ZFS – How to Perform Incremental and Continuous Backups

backupincremental-backupzfszfsonlinux

How can zfs pools be continuously/incrementally backed up offsite?

I recognise the send/receive over ssh is one method however that involves having to manage snapshots manually.

There are some tools I have found however most are no longer supported.

The one tool which looks promising is https://github.com/jimsalterjrs/sanoid however I am worried that non-widely known tool may do more harm then good in that it may corrupt/delete data.

How are continuous/incremental zfs backups performed?

Best Answer

ZFS is an incredible filesystem and solves many of my local and shared data storage needs.

While, I do like the idea of clustered ZFS wherever possible, sometimes it's not practical, or I need some geographical separation of storage nodes.

One of the use cases I have is for high-performance replicated storage on Linux application servers. For example, I support a legacy software product that benefits from low-latency NVMe SSD drives for its data. The application has an application-level mirroring option that can replicate to a secondary server, but it's often inaccurate and is a 10-minute RPO.

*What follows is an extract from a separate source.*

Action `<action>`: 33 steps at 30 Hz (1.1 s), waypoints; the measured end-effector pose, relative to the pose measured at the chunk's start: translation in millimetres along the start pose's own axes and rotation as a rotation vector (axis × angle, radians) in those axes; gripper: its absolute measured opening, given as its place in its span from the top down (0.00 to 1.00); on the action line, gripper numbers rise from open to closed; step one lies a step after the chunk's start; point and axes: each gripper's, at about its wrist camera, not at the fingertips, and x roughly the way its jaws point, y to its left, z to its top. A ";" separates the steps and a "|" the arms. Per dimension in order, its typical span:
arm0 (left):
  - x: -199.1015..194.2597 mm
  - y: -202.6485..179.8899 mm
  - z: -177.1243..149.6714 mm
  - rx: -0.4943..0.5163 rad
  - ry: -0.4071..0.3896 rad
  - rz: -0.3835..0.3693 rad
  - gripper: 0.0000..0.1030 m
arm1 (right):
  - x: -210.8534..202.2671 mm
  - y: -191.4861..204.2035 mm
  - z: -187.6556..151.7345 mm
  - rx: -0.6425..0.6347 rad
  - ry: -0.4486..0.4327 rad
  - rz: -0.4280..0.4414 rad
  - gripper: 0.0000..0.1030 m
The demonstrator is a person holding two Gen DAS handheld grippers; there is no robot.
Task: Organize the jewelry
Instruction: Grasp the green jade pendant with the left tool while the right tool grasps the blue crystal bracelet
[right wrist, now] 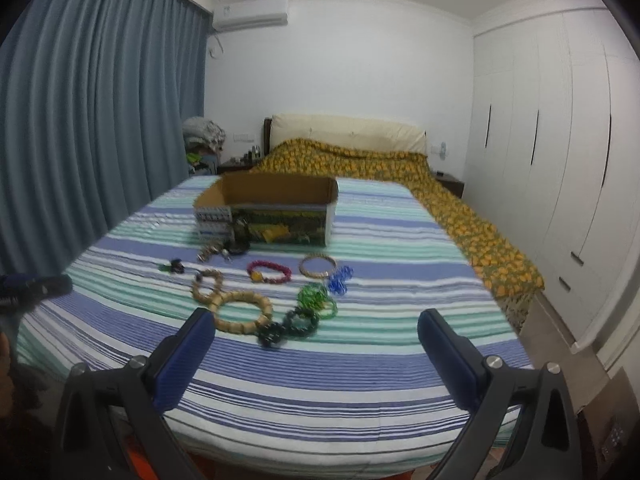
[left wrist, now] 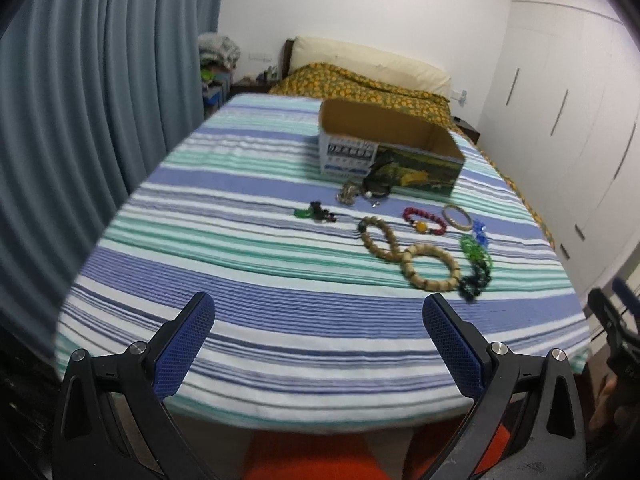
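Bracelets (right wrist: 244,312) flat on striped sheet (right wrist: 360,380), box (right wrist: 272,216) beyond (lengthwise across), both tongs agape

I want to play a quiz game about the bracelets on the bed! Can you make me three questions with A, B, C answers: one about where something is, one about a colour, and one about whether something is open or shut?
1. Where does the cardboard box sit?
A. On the floor
B. On the striped blanket, behind the jewelry
C. On the pillow

2. What colour is the small bracelet beside the thin bangle?
A. Blue
B. White
C. Orange

3. How is the box's top?
A. Taped shut
B. Covered by a lid
C. Open

Answers:
1 B, since the box stands on the stripes with the bracelets in front of it.
2 A, since its beads look clear blue.
3 C, since you can see the brown inside walls.
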 end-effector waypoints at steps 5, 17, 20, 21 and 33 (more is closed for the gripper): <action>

I've solved this problem by having a secondary server (also running ZFS on similar or dissimilar hardware) that can be local, remote or both. By combining the three utilities detailed below, I've crafted a replication solution that gives me continuous replication, deep snapshot retention and flexible failover options.

zfs-auto-snapshot - https://github.com/zfsonlinux/zfs-auto-snapshot

Just a handy tool to enable periodic ZFS filesystem level snapshots. I typically run with the following schedule on production volumes:

# /etc/cron.d/zfs-auto-snapshot

PATH="/usr/bin:/bin:/usr/sbin:/sbin"

*/5 * * * * root /sbin/zfs-auto-snapshot -q -g --label=frequent --keep=24 //
00 * * * * root /sbin/zfs-auto-snapshot -q -g --label=hourly --keep=24 //
59 23 * * * root /sbin/zfs-auto-snapshot -q -g --label=daily --keep=14 //
59 23 * * 0 root /sbin/zfs-auto-snapshot -q -g --label=weekly --keep=4 //
00 00 1 * * root /sbin/zfs-auto-snapshot -q -g --label=monthly --keep=4 //

Syncoid (Sanoid) - https://github.com/jimsalterjrs/sanoid

This program can run ad-hoc snap/replication of a ZFS filesystem to a secondary target. I only use the syncoid portion of the product.

Assuming server1 and server2, simple command run from server2 to pull data from server1:

#!/bin/bash

/usr/local/bin/syncoid root@server1:vol1/data vol2/data

exit $?

Monit - https://mmonit.com/monit/

Monit is an extremely flexible job scheduler and execution manager. By default, it works on a 30-second interval, but I modify the config to use a 15-second base time cycle.

An example config that runs the above replication script every 15 seconds (1 cycle)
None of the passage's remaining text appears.